COURSE INSTRUCTORS: FAIZAN MUSTAFA, P. ASHWINI KUMAR, PRERNA

NATURE OF COURSE AND CREDITS: Mandatory: 5 Credits

OFFERED TO: FIRST SEMESTER

COURSE DURATION: August- November, 2021


COURSE PORTRAYAL: This sole mandatory course on legal theory has been designed to
familiarize you with the legal universe in its multiple dimensions. The course attempts the
difficult straddle of information and critique. Even as it is acknowledged that positivism has a
dominating grip on the practice of the law, it is simultaneously shown that source-based law is
not the only player in the field. Other ideational approaches also inform the enactment,
implementation and interpretation of the law. It is due to this presence of these multiple
theoretical approaches that the course is called Legal Methods and not Legal Method.

Plurality is not just explained ideationally but also institutionally and systemically. There
are variations in the institutions through which the tasks of lawmaking, implementation and
interpretation are undertaken. Similarly, the operation of the law varies in the common, civil,
Islamic, indigenous and international legal system.
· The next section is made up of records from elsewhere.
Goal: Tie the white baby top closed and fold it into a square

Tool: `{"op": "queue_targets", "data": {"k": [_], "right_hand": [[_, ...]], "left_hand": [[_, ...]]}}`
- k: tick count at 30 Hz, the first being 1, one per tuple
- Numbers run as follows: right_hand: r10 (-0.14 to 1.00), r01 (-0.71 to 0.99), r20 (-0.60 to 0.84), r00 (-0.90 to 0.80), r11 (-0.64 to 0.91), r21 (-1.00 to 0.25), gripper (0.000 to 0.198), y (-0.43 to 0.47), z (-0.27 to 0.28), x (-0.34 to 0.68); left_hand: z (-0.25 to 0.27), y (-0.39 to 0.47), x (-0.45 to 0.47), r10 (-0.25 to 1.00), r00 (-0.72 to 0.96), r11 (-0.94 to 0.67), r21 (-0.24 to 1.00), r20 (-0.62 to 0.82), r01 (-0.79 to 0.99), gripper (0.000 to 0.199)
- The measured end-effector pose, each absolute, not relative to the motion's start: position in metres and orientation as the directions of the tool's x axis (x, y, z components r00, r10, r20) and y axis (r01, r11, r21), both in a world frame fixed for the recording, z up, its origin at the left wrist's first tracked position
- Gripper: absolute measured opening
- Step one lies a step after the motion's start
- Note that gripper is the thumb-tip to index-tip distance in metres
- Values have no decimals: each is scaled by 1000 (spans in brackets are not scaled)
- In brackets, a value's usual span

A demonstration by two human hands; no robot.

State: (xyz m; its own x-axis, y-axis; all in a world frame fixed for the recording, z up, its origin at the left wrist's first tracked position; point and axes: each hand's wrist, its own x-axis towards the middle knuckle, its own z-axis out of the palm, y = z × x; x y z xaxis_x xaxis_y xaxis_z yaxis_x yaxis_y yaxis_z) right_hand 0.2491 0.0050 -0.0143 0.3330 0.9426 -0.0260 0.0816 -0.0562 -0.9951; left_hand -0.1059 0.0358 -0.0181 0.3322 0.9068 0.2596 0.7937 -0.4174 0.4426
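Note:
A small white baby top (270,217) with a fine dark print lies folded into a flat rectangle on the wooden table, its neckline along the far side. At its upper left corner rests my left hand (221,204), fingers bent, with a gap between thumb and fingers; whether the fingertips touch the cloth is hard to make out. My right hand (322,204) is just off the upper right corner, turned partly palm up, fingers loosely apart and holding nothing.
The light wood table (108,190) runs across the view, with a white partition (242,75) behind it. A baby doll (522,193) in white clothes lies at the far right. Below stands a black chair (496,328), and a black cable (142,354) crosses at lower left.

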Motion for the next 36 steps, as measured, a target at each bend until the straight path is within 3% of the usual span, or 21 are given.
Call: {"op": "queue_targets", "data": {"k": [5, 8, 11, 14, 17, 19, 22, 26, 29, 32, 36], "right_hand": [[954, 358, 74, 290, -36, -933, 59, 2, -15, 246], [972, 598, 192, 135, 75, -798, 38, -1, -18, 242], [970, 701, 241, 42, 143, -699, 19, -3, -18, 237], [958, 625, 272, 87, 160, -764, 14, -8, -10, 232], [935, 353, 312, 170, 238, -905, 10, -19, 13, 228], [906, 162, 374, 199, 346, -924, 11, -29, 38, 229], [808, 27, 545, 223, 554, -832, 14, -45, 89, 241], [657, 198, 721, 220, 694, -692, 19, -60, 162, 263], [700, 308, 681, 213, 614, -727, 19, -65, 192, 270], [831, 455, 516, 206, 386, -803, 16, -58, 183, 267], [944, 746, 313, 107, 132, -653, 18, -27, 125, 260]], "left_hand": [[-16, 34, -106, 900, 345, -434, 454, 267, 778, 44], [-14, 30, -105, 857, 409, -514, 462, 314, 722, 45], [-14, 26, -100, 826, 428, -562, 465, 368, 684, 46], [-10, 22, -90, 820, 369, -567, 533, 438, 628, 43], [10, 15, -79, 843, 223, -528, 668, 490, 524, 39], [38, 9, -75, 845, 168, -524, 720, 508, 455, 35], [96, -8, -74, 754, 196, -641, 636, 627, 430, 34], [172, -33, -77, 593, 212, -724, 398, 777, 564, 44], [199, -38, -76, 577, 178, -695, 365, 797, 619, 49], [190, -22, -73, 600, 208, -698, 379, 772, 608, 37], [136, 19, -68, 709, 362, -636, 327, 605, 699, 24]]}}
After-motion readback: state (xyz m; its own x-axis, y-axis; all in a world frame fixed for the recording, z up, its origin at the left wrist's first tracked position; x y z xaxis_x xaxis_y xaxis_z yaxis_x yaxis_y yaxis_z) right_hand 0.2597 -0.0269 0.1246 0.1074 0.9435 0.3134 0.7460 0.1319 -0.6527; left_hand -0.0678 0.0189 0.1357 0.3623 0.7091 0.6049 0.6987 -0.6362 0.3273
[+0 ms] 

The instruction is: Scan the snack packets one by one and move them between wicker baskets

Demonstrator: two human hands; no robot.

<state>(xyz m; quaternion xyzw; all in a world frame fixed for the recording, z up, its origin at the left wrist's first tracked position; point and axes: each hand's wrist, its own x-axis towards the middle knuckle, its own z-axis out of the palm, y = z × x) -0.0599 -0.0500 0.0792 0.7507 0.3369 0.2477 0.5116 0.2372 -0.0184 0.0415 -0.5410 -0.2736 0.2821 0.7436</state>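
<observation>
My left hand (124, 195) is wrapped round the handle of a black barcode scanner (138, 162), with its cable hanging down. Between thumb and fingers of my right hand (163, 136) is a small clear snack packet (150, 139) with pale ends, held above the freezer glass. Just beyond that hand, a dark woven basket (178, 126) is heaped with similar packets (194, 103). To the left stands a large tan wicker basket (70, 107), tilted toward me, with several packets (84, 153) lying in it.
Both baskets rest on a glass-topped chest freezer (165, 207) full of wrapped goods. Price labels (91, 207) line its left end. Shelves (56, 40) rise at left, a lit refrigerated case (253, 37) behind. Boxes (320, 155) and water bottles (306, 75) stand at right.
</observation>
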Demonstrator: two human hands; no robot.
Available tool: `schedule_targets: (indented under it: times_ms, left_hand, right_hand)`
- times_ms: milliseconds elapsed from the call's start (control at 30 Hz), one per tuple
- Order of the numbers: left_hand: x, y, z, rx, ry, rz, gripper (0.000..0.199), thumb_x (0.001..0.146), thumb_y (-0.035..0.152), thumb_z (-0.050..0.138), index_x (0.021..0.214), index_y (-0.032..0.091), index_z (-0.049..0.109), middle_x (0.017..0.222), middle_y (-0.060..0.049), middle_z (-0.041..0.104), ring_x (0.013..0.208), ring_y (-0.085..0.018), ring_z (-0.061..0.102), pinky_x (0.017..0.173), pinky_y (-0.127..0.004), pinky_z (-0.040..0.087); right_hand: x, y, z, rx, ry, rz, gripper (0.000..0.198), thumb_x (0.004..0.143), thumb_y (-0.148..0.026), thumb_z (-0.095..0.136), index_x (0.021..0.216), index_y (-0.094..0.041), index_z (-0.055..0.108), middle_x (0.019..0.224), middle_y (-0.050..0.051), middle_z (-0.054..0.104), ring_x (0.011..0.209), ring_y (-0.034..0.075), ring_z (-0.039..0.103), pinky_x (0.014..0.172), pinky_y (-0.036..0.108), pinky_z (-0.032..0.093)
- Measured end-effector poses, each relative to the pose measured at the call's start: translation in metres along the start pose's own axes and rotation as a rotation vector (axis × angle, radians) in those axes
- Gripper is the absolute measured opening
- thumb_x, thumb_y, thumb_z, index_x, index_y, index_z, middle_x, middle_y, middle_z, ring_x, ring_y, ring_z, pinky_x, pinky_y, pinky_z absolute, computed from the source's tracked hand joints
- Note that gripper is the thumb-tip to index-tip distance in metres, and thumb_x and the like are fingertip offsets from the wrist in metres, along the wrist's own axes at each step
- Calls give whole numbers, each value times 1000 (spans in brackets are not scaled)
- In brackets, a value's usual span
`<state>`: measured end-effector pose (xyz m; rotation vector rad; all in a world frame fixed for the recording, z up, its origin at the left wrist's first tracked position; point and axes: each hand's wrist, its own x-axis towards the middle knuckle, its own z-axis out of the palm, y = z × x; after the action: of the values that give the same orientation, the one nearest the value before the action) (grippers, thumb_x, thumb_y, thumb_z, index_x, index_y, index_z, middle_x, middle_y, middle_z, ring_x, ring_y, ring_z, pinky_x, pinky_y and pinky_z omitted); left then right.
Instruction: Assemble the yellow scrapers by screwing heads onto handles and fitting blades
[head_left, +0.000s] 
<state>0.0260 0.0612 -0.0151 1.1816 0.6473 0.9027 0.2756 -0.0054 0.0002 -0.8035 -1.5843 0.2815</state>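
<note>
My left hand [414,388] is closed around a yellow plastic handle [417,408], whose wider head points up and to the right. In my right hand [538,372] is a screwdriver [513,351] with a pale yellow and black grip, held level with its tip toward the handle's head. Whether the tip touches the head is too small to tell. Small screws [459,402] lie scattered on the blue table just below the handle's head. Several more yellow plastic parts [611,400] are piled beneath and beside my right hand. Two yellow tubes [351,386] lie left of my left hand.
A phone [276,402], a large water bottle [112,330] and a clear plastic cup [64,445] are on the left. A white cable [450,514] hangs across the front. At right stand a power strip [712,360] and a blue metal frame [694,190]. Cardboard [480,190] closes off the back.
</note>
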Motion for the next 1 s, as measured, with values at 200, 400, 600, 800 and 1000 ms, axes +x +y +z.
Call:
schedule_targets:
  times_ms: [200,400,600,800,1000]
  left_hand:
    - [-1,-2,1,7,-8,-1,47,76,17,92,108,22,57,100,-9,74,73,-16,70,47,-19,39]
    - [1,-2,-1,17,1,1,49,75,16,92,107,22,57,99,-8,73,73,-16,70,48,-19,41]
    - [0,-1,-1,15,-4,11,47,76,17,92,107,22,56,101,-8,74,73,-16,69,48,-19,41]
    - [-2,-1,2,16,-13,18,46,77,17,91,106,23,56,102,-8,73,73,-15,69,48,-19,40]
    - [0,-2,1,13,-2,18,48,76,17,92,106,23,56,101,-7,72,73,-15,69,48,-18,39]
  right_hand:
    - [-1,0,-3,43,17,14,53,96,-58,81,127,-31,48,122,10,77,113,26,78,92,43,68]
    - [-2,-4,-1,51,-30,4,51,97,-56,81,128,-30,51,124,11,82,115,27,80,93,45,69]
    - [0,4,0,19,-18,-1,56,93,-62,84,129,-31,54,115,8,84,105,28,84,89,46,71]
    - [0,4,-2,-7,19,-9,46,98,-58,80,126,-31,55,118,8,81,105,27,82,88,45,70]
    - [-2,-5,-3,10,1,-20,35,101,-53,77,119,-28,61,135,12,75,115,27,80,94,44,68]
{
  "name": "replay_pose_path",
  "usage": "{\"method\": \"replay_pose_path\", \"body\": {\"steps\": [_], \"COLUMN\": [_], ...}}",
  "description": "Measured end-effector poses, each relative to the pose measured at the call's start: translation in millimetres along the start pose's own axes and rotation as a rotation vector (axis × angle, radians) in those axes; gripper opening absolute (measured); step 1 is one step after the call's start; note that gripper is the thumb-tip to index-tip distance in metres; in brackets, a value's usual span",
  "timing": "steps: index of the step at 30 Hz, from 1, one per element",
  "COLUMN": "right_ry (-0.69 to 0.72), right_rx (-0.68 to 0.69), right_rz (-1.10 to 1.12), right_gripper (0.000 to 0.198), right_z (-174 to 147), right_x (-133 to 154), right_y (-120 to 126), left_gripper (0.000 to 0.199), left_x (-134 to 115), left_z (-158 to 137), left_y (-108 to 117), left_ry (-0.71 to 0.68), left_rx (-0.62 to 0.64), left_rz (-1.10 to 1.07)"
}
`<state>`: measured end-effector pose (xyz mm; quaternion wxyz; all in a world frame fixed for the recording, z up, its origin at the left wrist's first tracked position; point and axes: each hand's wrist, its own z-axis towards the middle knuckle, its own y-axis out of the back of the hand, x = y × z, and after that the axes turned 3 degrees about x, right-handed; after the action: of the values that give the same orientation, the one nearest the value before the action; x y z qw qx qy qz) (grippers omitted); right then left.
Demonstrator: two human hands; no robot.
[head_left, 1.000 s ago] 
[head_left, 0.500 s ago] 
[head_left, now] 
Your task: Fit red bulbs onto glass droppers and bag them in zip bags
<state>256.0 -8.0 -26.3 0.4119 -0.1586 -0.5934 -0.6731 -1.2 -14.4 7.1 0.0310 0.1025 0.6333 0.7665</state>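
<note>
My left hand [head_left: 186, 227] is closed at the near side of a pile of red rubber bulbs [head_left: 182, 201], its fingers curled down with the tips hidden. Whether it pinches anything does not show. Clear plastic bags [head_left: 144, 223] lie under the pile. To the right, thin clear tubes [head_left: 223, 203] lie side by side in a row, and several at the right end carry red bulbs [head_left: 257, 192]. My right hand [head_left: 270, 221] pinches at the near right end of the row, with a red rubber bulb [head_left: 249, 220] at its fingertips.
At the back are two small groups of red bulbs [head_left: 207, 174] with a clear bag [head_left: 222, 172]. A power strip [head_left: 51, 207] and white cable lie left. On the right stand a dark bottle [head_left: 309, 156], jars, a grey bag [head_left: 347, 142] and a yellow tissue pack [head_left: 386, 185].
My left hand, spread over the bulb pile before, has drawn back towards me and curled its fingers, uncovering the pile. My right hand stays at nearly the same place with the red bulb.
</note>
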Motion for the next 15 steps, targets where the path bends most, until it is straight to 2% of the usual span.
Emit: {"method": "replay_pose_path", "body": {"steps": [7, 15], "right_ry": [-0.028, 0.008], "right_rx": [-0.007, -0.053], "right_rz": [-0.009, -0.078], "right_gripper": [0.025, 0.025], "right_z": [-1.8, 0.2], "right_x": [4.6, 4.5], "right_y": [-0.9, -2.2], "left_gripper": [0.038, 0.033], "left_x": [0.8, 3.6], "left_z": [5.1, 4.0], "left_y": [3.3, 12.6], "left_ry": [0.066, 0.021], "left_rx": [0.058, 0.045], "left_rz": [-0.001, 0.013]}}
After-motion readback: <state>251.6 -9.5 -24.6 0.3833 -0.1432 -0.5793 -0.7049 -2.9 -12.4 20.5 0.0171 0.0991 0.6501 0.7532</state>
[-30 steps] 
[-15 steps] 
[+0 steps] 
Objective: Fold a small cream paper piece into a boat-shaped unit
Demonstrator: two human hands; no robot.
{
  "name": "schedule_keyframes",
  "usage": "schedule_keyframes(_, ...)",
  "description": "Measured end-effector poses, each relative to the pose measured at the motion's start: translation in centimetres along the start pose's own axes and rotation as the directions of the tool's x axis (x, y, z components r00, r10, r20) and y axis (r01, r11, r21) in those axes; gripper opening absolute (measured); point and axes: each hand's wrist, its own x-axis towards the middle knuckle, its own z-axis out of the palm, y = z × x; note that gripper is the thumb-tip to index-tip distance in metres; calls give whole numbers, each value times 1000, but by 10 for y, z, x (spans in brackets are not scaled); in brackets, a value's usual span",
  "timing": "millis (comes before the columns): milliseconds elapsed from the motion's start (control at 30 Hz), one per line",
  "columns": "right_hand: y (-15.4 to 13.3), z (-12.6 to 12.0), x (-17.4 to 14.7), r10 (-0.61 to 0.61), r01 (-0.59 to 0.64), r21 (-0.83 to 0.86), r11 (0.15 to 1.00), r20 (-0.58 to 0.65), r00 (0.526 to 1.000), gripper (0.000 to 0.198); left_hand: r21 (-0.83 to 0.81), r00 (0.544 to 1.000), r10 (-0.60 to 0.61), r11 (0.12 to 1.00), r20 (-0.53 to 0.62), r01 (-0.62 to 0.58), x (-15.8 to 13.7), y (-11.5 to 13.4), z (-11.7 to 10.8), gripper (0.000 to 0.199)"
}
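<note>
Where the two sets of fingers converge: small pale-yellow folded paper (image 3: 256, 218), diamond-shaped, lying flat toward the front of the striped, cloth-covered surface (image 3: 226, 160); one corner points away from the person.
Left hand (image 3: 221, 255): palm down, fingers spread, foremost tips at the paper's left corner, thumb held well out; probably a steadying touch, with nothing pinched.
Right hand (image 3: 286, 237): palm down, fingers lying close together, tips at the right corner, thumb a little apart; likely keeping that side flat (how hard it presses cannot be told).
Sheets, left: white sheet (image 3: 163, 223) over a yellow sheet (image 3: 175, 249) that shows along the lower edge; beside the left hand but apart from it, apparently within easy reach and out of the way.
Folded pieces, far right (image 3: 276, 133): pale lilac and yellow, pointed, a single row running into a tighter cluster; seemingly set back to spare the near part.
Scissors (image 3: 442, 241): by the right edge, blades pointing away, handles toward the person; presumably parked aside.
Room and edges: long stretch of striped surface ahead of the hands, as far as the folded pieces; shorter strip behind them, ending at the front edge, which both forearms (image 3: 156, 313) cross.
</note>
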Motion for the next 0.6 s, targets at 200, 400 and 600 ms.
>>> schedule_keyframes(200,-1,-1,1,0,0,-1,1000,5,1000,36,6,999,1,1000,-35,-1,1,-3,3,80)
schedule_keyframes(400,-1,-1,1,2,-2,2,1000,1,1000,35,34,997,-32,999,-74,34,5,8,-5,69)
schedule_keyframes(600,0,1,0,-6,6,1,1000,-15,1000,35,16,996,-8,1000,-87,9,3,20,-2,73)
Herein again the course will provide
information on the nature of the system and then show how the systemic differences influence
operation.

OBJECTIVE OF THE COURSE:

The overarching objective of the course is to provide students with the basic building blocks with
which they can aspire for autonomous scholarship. The creation, operation and understanding of
law is a constant exercise of choice making. The course will familiarize students with the
amplitude of that choice by foregrounding the choices made by governments, courts, and civil
society organizations that sometimes perform law

In order to achieve its objective of providing information and enabling critique the course will be
transacted illustratively. The course will constantly move from example to theory. Thus, for
example students will be instructed first on how to read a piece legislation having an operative
relevance and then study how a change in ideational approach can alter the meaning of a statute
or how a case is read or a rule made and implemented.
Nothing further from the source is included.